We believe a successful political outcome is still possible; others disagree. But Mr. Kerry's shift on such a basic question after just a few months is troubling and mistaken.
Jonah Goldberg has some fun with the Kerry allegation that any criticism of the positions he has taken on defense is an attack on his patriotism.
Professional liberals have invested a vast amount of time and energy popularizing the notion that the worst thing in the world is to question the patriotism of someone to your left. I agree that it's not very nice, especially if it's unfounded. But I don't think questioning someone's patriotism is any worse than questioning their decency.

For generations, Democratic candidates and liberal journalists have asserted with impunity that Republicans, by their very nature, hate blacks, gays, children, the poor, the environment, animals and immigrants.

Al Gore ran as a champion of the "people against the powerful," claiming he cared about Americans more than Bush. His campaign manager declared that Republicans "have no love and no joy. They'd rather take pictures with black children than feed them." Clinton routinely said that the GOP wanted to "punish" children. The organizers of the Million Mom March insisted that "good" moms support gun control.

Again: Why is it fair game to question conservatives' love or loyalty to children or to their fellow man, but beyond the pale to question liberals' love of country?

In fact, I think liberal defensiveness sometimes undermines their case. After all, if I angrily asked, "Are you saying I'm gay?" as often as liberals say, "Are you questioning my patriotism?" a lot of people would think I'm hiding something.

Here's the kicker, as Kondracke and others have noted. Kerry is lying when he says the White House has been questioning his patriotism. The only politicians who've been throwing around the unpatriotic charges have been the Democrats.

During the primaries, Howard Dean declared, John Ashcroft "is no patriot. He's a direct descendant of Joseph McCarthy" and John Kerry declared that Bush's economic policies are "unpatriotic." When pressed on such statements, the Democrats routinely cite Bush's record on this or that.

Get it? If I point out John Kerry voted against, say, the MX Missile, I'm questioning his patriotism. But when John Kerry questions Bush's patriotism, he's merely criticizing Bush's record.

Tony Blankley explains what Sharon is doing with his new approach to the Palestinians.
There's a third poll out that shows Bush with a small lead. The Investor's Business Daily/TIPP poll shows that some Kerry supporters are moving into the undecided column. That's always the first sign of defections and bad news for a candidate. OF course, they can always move back.
ABC has some documents implicating senior UN officials in skimming millions from the oil for bribes program. Shock. But it's good to see the major media latching onto this story.
Rasmussen looks at how Republicans win elections and how Democrats win elections.
With the currently notable exception of George W. Bush, Republicans tend to win the Presidency with a majority of the popular vote. Thirteen of the last 14 Republican Presidential victories before 2000 were won with a majority of the popular vote.
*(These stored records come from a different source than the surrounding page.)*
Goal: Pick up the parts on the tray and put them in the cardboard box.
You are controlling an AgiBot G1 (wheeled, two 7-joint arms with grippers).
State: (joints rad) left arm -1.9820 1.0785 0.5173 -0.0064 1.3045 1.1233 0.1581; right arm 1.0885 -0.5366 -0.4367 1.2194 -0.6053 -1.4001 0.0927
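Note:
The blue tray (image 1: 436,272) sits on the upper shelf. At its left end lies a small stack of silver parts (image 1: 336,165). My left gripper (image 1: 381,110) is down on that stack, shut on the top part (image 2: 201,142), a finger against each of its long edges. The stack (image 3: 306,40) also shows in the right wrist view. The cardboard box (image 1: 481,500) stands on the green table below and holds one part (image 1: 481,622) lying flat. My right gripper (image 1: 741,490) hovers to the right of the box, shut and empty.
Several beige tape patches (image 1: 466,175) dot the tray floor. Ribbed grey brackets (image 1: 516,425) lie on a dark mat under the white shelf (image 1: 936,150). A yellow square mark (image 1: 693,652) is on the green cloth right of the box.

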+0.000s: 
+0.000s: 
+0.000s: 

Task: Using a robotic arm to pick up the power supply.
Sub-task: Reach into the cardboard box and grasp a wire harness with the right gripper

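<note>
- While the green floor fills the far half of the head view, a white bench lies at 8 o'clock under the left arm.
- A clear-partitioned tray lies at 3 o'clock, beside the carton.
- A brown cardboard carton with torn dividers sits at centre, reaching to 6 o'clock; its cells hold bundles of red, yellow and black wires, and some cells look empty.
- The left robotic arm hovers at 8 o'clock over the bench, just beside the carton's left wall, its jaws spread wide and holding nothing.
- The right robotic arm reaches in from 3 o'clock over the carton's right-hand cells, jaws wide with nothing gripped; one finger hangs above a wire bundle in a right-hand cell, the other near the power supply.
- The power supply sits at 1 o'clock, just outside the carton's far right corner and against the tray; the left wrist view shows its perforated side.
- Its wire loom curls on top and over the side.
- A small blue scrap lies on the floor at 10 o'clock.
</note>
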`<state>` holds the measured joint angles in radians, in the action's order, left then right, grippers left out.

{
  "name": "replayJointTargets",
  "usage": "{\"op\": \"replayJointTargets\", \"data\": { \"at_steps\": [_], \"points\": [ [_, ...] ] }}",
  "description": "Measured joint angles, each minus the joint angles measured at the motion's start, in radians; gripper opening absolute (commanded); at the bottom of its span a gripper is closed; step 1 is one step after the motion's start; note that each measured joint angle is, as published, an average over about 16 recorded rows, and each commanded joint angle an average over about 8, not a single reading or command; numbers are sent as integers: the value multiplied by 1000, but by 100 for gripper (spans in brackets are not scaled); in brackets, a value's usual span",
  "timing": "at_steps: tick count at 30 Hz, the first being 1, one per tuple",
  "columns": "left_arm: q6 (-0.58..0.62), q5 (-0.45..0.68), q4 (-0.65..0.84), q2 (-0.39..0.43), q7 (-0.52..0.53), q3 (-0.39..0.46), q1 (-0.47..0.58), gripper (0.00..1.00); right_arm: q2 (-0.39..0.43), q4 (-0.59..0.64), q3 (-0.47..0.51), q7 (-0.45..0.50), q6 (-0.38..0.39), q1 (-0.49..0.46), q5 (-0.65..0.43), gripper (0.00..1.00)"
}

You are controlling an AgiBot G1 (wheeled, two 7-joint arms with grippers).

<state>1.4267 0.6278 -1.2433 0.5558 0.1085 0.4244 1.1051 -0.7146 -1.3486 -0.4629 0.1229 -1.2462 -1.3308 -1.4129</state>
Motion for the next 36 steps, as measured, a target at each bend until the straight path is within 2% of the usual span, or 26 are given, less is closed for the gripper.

Other than FDR, the only Democrats to win a Presidential election with a majority of the popular vote since 1860 were Jimmy Carter and Lyndon Johnson. Carter?s victory actually showed how difficult it is for the Democrats to win a majority of the vote?he received only 50.1% of the vote immediately after Watergate dragged down Republicans everywhere.
Democrats tend to win when the vote is split among more than two candidates. Another conclusion they reach is that Republicans tend to win three elections in a row, but other than FDR, Democrats haven't been able to do that. I am not sure what this portends for 2004's election, but it all sounds interesting like political history.

Tuesday, April 20, 2004

Do you think Chuck Hagel is a mole for the Democratic Party? Why bring up talk of a draft now? It won't pass and will just boomerang on Bush. Or is that the goal?
Here's a surefire way to make sure that your troops are attacked.
Ralph Peters has a great column looking at how Arabs can't let go of the past and are constantly trying to fight old battles.
Those who live in yesterday cannot build tomorrow.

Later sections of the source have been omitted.